**Task item:** Wherever the string "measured" shows up in the data below, copy the whole line.

**Material provided:**

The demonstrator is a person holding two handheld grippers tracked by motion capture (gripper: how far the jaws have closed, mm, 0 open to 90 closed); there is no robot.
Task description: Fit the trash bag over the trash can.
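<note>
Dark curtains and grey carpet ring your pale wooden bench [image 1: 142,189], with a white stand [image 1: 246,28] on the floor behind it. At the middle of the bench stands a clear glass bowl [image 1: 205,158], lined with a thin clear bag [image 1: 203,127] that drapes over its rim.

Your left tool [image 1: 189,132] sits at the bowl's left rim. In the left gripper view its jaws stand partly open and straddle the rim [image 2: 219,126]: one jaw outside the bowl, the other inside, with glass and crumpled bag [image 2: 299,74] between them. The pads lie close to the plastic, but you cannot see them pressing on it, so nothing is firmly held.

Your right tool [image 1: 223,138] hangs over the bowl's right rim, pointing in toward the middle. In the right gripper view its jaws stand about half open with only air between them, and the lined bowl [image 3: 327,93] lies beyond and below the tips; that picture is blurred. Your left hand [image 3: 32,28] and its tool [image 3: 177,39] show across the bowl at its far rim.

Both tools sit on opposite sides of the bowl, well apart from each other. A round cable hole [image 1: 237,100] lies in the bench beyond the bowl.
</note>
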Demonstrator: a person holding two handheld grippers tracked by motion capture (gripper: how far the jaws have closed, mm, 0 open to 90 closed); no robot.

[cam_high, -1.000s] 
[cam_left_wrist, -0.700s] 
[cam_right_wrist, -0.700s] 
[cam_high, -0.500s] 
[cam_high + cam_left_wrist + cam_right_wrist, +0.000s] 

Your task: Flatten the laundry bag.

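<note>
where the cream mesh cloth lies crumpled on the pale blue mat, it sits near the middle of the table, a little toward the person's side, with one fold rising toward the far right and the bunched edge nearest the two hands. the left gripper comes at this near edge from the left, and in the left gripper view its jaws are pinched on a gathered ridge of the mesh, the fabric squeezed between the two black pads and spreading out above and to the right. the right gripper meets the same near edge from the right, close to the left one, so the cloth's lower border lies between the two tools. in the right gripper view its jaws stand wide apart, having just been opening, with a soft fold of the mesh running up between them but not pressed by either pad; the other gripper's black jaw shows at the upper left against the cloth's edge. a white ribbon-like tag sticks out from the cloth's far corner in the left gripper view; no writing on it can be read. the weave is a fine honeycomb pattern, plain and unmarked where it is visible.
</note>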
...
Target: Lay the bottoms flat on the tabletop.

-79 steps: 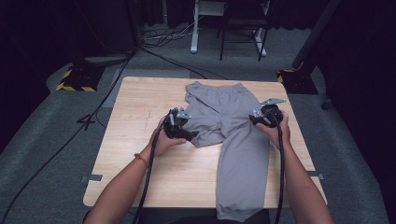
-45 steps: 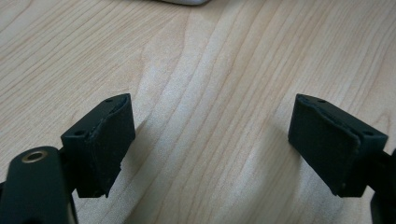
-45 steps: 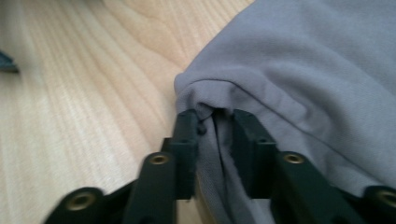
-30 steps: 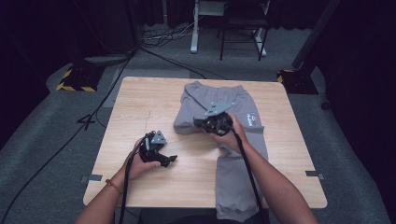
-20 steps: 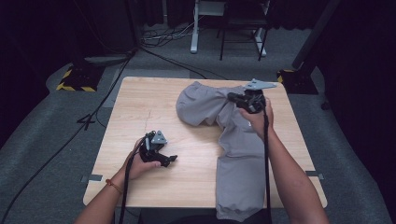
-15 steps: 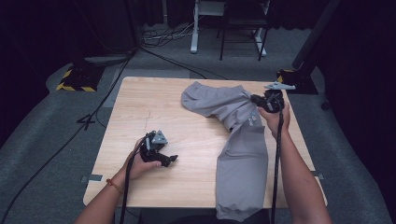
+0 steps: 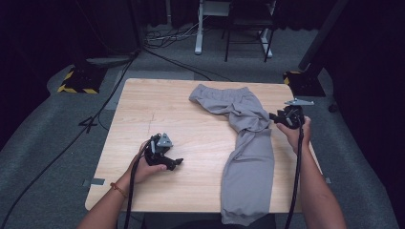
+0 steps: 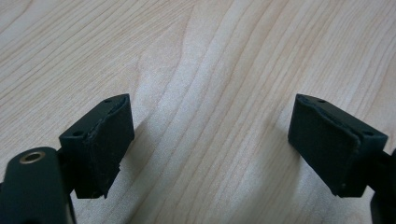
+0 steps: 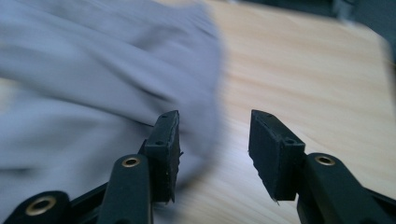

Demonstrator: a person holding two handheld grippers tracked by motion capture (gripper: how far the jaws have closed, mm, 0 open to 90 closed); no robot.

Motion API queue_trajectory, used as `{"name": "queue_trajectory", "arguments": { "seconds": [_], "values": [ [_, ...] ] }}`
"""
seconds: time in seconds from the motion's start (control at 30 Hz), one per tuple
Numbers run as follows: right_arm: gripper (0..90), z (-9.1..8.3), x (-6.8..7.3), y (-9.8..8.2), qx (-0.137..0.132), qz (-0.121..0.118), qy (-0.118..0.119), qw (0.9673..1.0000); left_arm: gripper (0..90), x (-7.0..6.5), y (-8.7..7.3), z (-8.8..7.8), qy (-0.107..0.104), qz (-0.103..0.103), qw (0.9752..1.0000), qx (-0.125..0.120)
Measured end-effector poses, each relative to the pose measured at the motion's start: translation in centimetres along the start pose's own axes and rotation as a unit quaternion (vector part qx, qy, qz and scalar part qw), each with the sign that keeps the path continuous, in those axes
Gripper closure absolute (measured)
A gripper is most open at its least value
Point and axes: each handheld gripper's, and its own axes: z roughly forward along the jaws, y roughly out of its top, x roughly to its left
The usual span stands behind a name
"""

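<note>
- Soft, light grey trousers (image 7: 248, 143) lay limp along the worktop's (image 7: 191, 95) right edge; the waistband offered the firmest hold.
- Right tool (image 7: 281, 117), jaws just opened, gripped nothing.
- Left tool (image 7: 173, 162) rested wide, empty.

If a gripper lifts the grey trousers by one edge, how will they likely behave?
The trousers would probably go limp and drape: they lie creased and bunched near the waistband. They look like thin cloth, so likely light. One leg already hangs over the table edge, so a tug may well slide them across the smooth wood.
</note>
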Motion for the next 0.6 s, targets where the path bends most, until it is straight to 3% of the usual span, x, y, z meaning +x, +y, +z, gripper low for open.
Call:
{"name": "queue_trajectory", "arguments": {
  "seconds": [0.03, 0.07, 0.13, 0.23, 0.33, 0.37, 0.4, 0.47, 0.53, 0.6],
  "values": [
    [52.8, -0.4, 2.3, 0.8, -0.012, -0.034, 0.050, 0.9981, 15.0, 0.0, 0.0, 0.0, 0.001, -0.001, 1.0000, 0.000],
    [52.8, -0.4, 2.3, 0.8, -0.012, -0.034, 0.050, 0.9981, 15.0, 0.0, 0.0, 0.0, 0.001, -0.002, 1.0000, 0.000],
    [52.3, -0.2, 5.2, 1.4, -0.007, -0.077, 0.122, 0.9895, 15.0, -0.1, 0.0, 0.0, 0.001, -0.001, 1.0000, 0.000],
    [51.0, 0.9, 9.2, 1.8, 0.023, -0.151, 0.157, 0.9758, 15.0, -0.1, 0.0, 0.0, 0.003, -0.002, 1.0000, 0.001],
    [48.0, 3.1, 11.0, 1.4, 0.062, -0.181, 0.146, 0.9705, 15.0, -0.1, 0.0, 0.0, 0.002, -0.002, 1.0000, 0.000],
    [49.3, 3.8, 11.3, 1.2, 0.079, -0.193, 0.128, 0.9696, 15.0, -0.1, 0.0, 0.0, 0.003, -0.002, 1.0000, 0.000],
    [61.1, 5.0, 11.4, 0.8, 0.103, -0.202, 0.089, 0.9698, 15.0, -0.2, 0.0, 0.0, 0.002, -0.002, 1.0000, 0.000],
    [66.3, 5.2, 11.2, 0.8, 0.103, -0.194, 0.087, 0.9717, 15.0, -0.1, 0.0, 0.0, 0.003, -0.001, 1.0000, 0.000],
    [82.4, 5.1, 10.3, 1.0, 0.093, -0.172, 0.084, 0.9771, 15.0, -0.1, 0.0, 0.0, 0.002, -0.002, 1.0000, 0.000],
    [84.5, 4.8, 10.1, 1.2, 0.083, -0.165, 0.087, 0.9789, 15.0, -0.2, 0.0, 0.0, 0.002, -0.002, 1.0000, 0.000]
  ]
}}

**Result:**
Measured end-effector poses, each relative to the pose measured at the motion's start: translation in centimetres along the start pose's own axes and rotation as a unit quaternion (vector part qx, qy, qz and scalar part qw), each with the sign that keeps the path continuous, in those axes
Gripper closure absolute (measured)

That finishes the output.